Segment Open

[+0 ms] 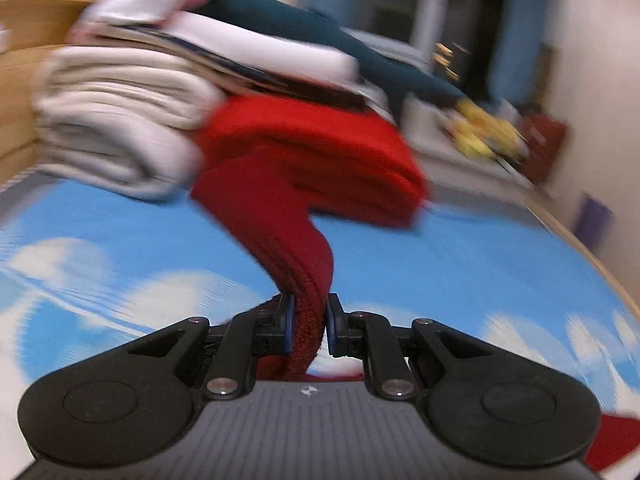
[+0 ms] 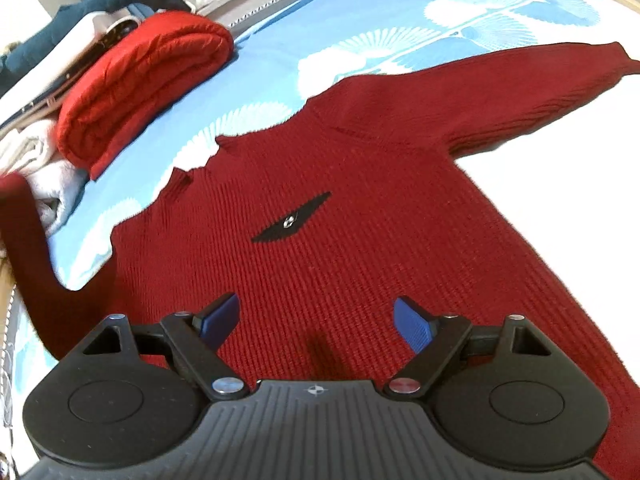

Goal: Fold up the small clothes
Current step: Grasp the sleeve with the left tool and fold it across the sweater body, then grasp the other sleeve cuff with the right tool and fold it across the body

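Observation:
A dark red knit sweater (image 2: pixel 340 208) with a small black emblem (image 2: pixel 291 223) lies spread flat, front up, on the blue-and-white bed sheet (image 2: pixel 380 40). Its right sleeve (image 2: pixel 532 88) stretches out to the upper right. My right gripper (image 2: pixel 316 322) is open and empty, hovering over the sweater's lower body. My left gripper (image 1: pixel 310 326) is shut on the sweater's left sleeve (image 1: pixel 288 240), which is lifted off the sheet; that raised sleeve also shows at the left edge of the right wrist view (image 2: pixel 28 248). The left wrist view is motion-blurred.
A folded bright red garment (image 2: pixel 148 80) lies at the sheet's upper left, next to a pile of folded white and cream clothes (image 1: pixel 120 120) with a dark teal garment (image 1: pixel 320 36) on top. A wooden bed edge (image 1: pixel 592 256) runs along the right.

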The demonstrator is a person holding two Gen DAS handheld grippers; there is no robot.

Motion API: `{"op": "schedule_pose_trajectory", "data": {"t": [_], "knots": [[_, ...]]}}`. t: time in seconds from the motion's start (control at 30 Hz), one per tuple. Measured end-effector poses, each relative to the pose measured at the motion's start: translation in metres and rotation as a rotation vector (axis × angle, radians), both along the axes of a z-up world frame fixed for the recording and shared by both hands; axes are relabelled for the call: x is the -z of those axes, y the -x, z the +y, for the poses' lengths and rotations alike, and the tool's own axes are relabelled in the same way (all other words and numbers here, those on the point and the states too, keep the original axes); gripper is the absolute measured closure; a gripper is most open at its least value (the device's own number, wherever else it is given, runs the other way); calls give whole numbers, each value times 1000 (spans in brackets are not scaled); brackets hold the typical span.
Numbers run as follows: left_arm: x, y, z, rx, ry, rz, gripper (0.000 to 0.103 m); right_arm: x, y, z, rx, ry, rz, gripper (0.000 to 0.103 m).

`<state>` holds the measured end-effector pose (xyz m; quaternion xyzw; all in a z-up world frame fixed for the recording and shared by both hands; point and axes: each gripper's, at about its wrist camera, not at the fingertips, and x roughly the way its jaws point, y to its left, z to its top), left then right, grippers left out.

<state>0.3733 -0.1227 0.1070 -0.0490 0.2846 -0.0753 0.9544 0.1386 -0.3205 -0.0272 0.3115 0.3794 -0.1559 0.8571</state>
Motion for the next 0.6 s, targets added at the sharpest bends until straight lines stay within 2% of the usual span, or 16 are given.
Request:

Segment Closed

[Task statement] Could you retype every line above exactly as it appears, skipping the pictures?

[Solution for this exercise]
[+0 ms] 
[+0 ms] 

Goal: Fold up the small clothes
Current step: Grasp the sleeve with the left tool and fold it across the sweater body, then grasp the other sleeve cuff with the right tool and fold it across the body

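Observation:
A dark red knit sweater (image 2: pixel 340 208) with a small black emblem (image 2: pixel 291 223) lies spread flat, front up, on the blue-and-white bed sheet (image 2: pixel 380 40). Its right sleeve (image 2: pixel 532 88) stretches out to the upper right. My right gripper (image 2: pixel 316 322) is open and empty, hovering over the sweater's lower body. My left gripper (image 1: pixel 310 326) is shut on the sweater's left sleeve (image 1: pixel 288 240), which is lifted off the sheet; that raised sleeve also shows at the left edge of the right wrist view (image 2: pixel 28 248). The left wrist view is motion-blurred.
A folded bright red garment (image 2: pixel 148 80) lies at the sheet's upper left, next to a pile of folded white and cream clothes (image 1: pixel 120 120) with a dark teal garment (image 1: pixel 320 36) on top. A wooden bed edge (image 1: pixel 592 256) runs along the right.
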
The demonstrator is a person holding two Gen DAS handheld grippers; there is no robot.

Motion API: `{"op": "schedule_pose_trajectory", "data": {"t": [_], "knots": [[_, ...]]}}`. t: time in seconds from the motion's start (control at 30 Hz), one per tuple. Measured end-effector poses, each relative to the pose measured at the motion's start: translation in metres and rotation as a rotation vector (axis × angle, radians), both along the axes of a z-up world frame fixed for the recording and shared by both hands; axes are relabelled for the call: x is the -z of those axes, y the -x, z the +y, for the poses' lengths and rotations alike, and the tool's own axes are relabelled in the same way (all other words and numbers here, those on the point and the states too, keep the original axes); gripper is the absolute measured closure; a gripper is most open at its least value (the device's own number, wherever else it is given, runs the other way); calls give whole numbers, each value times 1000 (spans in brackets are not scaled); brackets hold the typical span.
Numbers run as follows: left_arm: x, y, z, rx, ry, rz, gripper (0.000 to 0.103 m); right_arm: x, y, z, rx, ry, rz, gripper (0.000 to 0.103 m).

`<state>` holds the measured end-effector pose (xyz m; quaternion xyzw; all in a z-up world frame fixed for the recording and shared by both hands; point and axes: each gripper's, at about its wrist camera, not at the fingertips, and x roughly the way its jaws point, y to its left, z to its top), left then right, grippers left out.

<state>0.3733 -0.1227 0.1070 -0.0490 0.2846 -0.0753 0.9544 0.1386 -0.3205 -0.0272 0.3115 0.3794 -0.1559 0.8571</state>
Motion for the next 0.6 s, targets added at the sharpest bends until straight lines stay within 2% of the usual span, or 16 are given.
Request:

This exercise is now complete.